- [Directions]
Look at the data below and print exactly the lines from its first line through the line with "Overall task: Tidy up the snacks"; the pictures stay out of the copy.
---+---
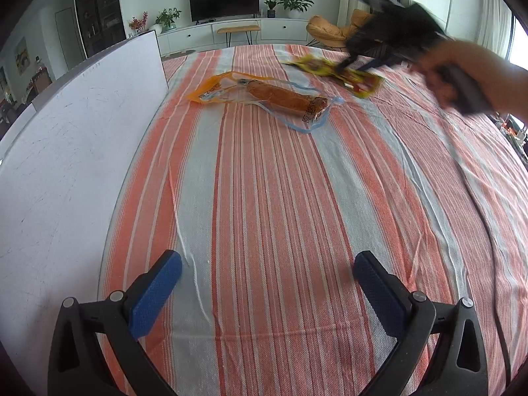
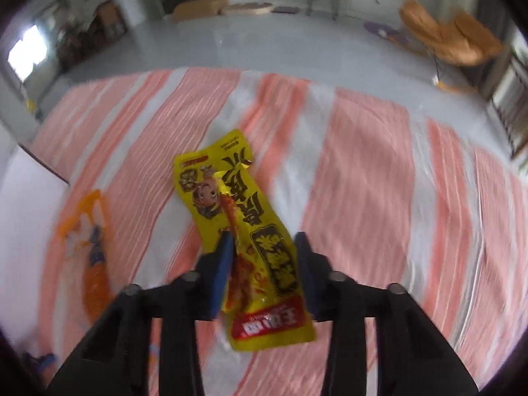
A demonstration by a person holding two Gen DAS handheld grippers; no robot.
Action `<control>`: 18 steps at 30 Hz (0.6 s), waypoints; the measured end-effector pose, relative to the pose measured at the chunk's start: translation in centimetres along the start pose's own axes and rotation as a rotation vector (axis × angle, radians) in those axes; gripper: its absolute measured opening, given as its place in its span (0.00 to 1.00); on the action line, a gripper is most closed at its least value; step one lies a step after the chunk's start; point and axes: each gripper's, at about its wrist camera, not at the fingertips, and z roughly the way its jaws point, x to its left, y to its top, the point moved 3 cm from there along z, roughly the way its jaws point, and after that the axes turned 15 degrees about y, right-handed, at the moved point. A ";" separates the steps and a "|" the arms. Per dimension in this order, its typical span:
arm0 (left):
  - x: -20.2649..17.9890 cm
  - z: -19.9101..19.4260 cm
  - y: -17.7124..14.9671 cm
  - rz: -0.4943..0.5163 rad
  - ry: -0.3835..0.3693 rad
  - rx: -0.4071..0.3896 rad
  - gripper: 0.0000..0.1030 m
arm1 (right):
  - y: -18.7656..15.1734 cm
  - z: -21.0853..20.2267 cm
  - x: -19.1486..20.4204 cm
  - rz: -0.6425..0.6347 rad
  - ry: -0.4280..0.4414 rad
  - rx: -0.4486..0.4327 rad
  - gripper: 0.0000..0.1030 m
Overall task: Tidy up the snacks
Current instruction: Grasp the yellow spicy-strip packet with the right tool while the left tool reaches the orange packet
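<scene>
My right gripper [image 2: 264, 241] is shut on a yellow snack packet [image 2: 250, 231] printed with a cartoon figure; both blue pads press its long edges and the packet creases along its middle. In the left wrist view the same packet [image 1: 330, 72] lies at the far right of the striped cloth, under the blurred right gripper [image 1: 358, 64] and a person's hand [image 1: 478, 76]. A clear packet holding a brown sausage [image 1: 283, 99] lies flat at the middle far side, apart from both grippers; it shows as an orange blur [image 2: 92, 247] to the left. My left gripper [image 1: 267, 264] is open over bare cloth.
An orange and white striped cloth [image 1: 297, 198] covers the table. A white box wall [image 1: 76, 151] stands along the left edge. Beyond the table are a TV cabinet [image 1: 231, 29], potted plants and an orange chair [image 2: 455, 39].
</scene>
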 end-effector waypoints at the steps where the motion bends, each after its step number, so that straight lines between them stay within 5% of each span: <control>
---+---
- [Output for this task]
A demonstration by a person holding two Gen DAS handheld grippers; no robot.
Action `<control>`: 18 steps at 30 Hz (0.6 s), waypoints; the measured end-effector pose, relative to the pose measured at the chunk's start: translation in centimetres along the start pose's own axes and rotation as a rotation vector (axis × angle, radians) in those axes; gripper: its absolute measured opening, given as its place in its span (0.00 to 1.00); on the action line, a gripper is most closed at its least value; step one lies a step after the chunk's start; point and axes: each gripper's, at about its wrist camera, not at the fingertips, and z roughly the way its jaws point, x to its left, y to its top, the point moved 3 cm from there along z, roughly the way its jaws point, and after that the axes turned 15 degrees about y, right-handed, at the moved point. A ";" separates the steps and a "|" the arms. Per dimension in this order, its typical span:
arm0 (left):
  - x: -20.2649..17.9890 cm
  - z: -19.9101..19.4260 cm
  - y: -17.7124..14.9671 cm
  - rz: -0.4943..0.5163 rad
  - ry: -0.3835..0.3693 rad
  - rx: -0.4071..0.3896 rad
  - gripper: 0.0000..0.1030 m
arm1 (right):
  - y: -18.7656..15.1734 cm
  - z: -21.0853..20.2267 cm
  - x: -19.1486..20.4204 cm
  - rz: -0.6425..0.6347 rad
  - ry: -0.4280..0.4414 rad
  - rx: -0.4486..0.4327 rad
  - gripper: 0.0000..0.1030 m
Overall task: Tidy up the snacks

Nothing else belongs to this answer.